**TO DO**
Write the entries out exactly. Any images they hold stay out of the copy.

⟨

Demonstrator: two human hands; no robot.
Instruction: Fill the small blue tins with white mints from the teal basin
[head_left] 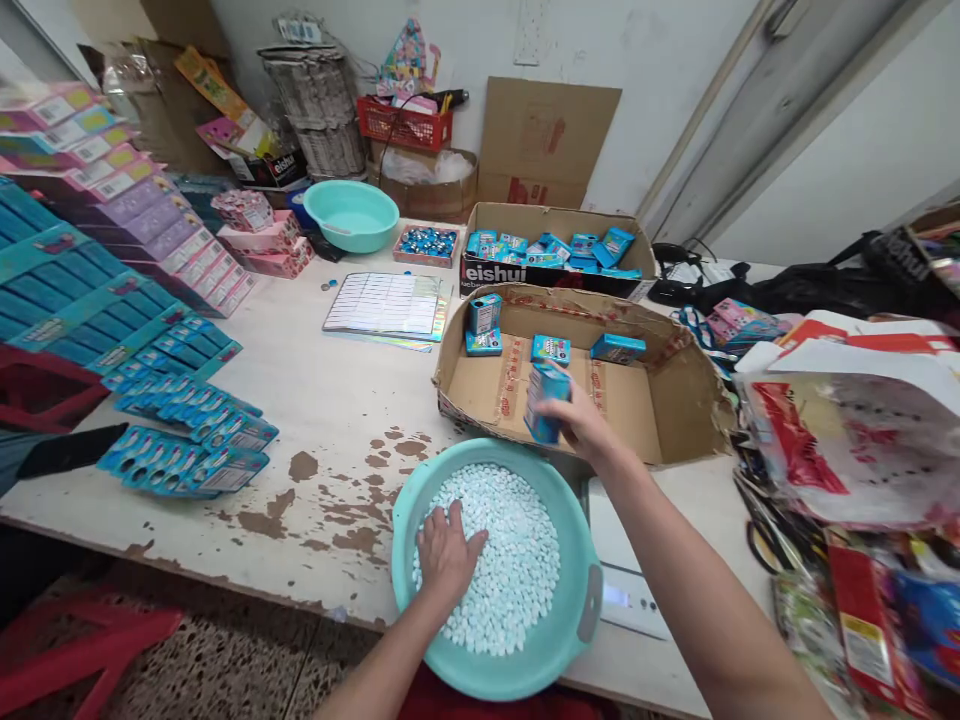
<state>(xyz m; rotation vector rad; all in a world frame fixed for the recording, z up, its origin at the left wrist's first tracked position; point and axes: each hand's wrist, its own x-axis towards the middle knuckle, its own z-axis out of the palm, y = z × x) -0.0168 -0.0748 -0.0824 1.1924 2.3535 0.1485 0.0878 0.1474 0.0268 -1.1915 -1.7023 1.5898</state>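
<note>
My left hand (pixel 448 552) rests with spread fingers on small white pieces that look like candies (pixel 510 580). They fill much of a turquoise basin (pixel 592 520) close in front of me. My right hand (pixel 581 412) grips a small blue box (pixel 547 400) above the near edge of an open cardboard box (pixel 637 405). Several more small blue boxes lie or stand in that carton, such as one blue box (pixel 551 349) just beyond the held one. The fingertips behind the held box are partly hidden.
Stacked blue packs (pixel 202 440) stand on the left. A second carton (pixel 555 285) of blue packets, a red tray (pixel 426 246) of shiny blue pieces, printed sheets (pixel 386 303) and another turquoise bowl (pixel 352 215) are farther back. A scale (pixel 630 600) sits by the basin; plastic bags (pixel 847 440) crowd the right.
</note>
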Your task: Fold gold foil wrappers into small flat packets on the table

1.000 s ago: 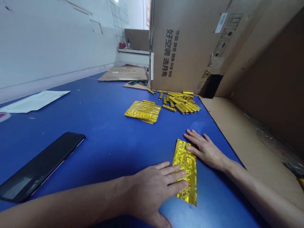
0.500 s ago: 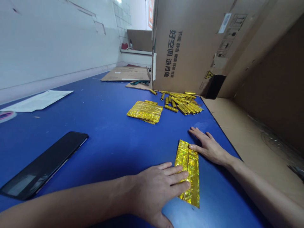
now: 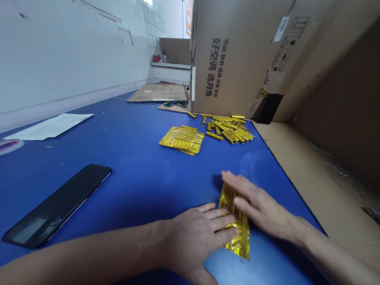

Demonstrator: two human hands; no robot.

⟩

**FINISHED TASK**
Demonstrator: two human hands; no robot.
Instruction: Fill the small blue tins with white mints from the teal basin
[head_left] 
<state>(xyz m; rotation vector rad; all in a world frame fixed for the recording, z up, its origin at the left wrist's first tracked position; point and axes: each hand's wrist, its own x-axis towards the middle knuckle, its own z-axis out of the palm, y = z × x) -0.0168 -0.0748 -0.0824 1.1924 2.3535 0.1485 0.0878 0.1474 0.0268 -1.1915 -1.7023 1.5898</state>
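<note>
My left hand (pixel 448 552) rests with spread fingers on small white pieces that look like candies (pixel 510 580). They fill much of a turquoise basin (pixel 592 520) close in front of me. My right hand (pixel 581 412) grips a small blue box (pixel 547 400) above the near edge of an open cardboard box (pixel 637 405). Several more small blue boxes lie or stand in that carton, such as one blue box (pixel 551 349) just beyond the held one. The fingertips behind the held box are partly hidden.
Stacked blue packs (pixel 202 440) stand on the left. A second carton (pixel 555 285) of blue packets, a red tray (pixel 426 246) of shiny blue pieces, printed sheets (pixel 386 303) and another turquoise bowl (pixel 352 215) are farther back. A scale (pixel 630 600) sits by the basin; plastic bags (pixel 847 440) crowd the right.
</note>
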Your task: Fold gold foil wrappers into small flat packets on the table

1.000 s ago: 
0.500 s ago: 
now: 

Demonstrator: two human hands; no robot.

No part of the exercise is left unanswered.